Oleh: Noni
Arnee
Semarang, JAWA TENGAH. Sendang-sendang di Sekaran,
Kecamatan Gunungpati, Semarang, Jawa Tengah kehilangan air akibat perluasan
pembangunan di kawasan Gunungpati yang menyebabkan krisis air. Akibatnya, warga
harus mencari sumber air baru untuk memenuhi pasokan air.
“Ini Sendang Kali Bendo, airnya sejak dulu digunakan
orang-orang untuk mandi, mencuci, dan memasak,” kenang Said (70), warga
Kelurahan Sekaran, Gunungpati, sambil menunjuk sendang berukuran sekitar 12
meter persegi yang tertutup rumpun bambu, tak terawat dan kotor, terhimpit di
belakang bangunan rumah, ruko dan sumur artesis. Lokasi sendang tersebut hanya
berjarak sepuluh meter dari Jalan Raya Sekaran.
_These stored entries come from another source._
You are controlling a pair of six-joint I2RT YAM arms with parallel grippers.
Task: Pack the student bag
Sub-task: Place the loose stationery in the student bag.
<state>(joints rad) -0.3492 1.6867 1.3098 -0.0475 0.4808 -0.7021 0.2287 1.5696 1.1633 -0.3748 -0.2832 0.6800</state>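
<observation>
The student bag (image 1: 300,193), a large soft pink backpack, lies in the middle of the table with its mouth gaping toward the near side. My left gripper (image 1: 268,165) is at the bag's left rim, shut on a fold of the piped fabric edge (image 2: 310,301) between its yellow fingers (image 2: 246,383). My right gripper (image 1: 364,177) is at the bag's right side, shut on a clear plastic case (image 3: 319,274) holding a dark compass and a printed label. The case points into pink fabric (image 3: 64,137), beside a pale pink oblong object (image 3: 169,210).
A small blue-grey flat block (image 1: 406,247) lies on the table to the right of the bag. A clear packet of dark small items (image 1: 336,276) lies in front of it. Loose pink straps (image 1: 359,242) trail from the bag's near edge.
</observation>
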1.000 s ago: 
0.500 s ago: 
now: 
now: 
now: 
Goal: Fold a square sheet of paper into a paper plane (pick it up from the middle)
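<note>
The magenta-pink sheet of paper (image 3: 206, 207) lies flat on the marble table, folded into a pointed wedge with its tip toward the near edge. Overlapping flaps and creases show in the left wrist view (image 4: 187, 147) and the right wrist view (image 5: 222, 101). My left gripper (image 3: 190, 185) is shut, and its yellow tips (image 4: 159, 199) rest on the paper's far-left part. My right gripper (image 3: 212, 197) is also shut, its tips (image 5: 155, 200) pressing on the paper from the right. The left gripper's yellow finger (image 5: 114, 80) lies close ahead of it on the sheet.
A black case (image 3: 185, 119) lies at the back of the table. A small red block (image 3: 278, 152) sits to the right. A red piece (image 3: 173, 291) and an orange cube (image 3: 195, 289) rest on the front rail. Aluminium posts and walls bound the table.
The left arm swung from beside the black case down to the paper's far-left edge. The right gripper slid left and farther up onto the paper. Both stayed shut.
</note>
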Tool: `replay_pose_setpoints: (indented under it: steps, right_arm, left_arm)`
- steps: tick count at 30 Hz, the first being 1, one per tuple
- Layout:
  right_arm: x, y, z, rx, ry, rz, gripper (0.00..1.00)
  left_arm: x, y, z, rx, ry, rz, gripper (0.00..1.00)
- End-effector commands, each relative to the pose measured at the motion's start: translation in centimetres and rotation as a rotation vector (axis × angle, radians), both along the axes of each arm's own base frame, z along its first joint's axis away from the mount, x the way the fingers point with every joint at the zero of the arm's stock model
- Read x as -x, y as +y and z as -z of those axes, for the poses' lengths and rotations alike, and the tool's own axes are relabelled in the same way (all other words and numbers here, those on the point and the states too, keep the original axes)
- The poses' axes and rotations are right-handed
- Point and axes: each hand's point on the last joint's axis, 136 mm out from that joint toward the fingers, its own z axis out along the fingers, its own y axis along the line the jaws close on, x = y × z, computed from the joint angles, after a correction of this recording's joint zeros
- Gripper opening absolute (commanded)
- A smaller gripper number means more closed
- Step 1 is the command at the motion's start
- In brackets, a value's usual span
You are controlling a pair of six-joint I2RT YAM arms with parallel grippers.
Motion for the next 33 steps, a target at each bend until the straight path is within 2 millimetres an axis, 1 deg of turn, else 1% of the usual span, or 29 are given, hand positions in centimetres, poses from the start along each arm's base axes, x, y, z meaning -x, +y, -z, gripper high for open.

Said mengatakan bahwa air Sendang Kali Bendo jernih dan
melimpah, dengan kedalaman lima meter, bahkan bisa meluap ke bibir sendang dan
muncul tuk Belik, atau sumber air yang lebih kecil. Sebelum tahun 2000, air
dari sendang menjadi konsumsi warga Sekaran setiap hari.
“Biasanya pagi dan sore ngangsu (Red: menimba air) dua pikul
air ember besar dari sendang untuk memasak. Kalau mandi dan mencuci langsung di
sendang. Banyak yang pakai air sendang, kadang kalau mandi sampai antre,” kata
Said menambahkan air sendang juga dimanfaatkan oleh Kampung Banaran, yang
berbatasan dengan Desa Sekarang.
Namun, kondisi tersebut berubah setelah pohon beringin, preh,
dan munggur, dengan diameter seukuran dua rentangan tangan orang dewasa di
sekitar Sendang Kali Bendo ditebang. Akibatnya, kedalaman menyusut dari lima
meter menjadi sekitar dua meter.
“Awal tahun 2000an, pohon ditebang warga untuk menghilangkan
kesan mistis. Ya, kira-kira sekitar lima tahun setelah itu, di sekitarnya
banyak bangunan baru. Air sendang makin menyusut,” kenang Said.
Jumari, warga Sekaran, mengatakan hal serupa terjadi pada
Sendang Kuwok yang kini hanya menjadi tetenger (red: ciri, tanda khas) kampung
dan lokasi berdekatan dengan saluran pembuangan limbah rumah tangga..
“Dulu, airnya limpah-limpah dan jernih. Tapi, sekitar tahun
2005 pohon beringin penopang sendang roboh tertiup angin. Lama-lama air sendang
tinggal genangan. Sekarang hanya jadi tempat cari lumut untuk umpan ikan,”
jelas Jumari.
Nuryanto, warga Sekaran lainnya menimpali Sendang Wideng yang
berjarak sekitar 200 meter dari Sendang Kuwok juga tak terurus, terhimpit
bangunan permukiman, kos-kosan dan tegalan, dan kini lebih mirip kolam ikan
dengan air hijau pekat. “Akhirnya, sendang tidak dipakai dan dibiarkan begitu
saja. Tak ada yang mengurus,” timpal Nuryanto.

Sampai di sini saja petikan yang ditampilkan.